* [Description of the task]
Report each line of the listing below that holds "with".

* [Data shown]
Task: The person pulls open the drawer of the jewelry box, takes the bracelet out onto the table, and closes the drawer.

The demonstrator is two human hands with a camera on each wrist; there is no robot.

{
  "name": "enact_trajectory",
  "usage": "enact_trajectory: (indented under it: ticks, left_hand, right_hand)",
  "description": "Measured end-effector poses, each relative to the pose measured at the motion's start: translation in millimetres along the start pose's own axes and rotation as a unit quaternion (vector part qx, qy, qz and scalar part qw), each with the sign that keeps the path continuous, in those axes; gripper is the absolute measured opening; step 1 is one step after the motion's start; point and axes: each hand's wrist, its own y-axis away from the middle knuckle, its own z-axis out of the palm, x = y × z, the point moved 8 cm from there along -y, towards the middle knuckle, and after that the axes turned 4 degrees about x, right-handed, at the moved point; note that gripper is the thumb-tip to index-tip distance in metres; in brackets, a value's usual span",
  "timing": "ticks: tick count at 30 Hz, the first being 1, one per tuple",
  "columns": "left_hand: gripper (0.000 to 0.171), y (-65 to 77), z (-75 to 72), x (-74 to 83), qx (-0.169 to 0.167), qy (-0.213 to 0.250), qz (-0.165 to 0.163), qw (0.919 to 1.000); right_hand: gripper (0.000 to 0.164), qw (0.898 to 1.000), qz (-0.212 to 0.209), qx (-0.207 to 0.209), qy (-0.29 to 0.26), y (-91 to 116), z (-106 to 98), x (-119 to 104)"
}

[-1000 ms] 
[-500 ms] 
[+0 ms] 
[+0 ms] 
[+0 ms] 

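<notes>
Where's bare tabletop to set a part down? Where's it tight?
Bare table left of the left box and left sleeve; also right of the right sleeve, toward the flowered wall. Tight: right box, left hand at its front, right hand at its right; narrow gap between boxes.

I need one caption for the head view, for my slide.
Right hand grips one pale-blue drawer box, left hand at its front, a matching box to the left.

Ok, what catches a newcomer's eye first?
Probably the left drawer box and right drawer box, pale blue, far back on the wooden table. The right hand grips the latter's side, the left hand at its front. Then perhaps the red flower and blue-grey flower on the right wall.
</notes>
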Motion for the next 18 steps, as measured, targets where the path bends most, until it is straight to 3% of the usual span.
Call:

* [Exercise solution]
The demonstrator is two human hands with a camera on each wrist; there is no robot.
  "description": "Measured end-effector poses, each relative to the pose measured at the motion's start: translation in millimetres along the start pose's own axes and rotation as a unit quaternion (vector part qx, qy, qz and scalar part qw), each with the sign that keeps the path continuous, in those axes; gripper is the absolute measured opening; step 1 is one step after the motion's start; point and axes: each hand's wrist, its own y-axis away from the middle knuckle, its own z-axis out of the palm, x = y × z, the point moved 8 cm from there along -y, towards the middle knuckle, and after that the axes turned 4 degrees about x, right-handed, at the moved point; note that gripper is the thumb-tip to index-tip distance in metres; in brackets, a value's usual span",

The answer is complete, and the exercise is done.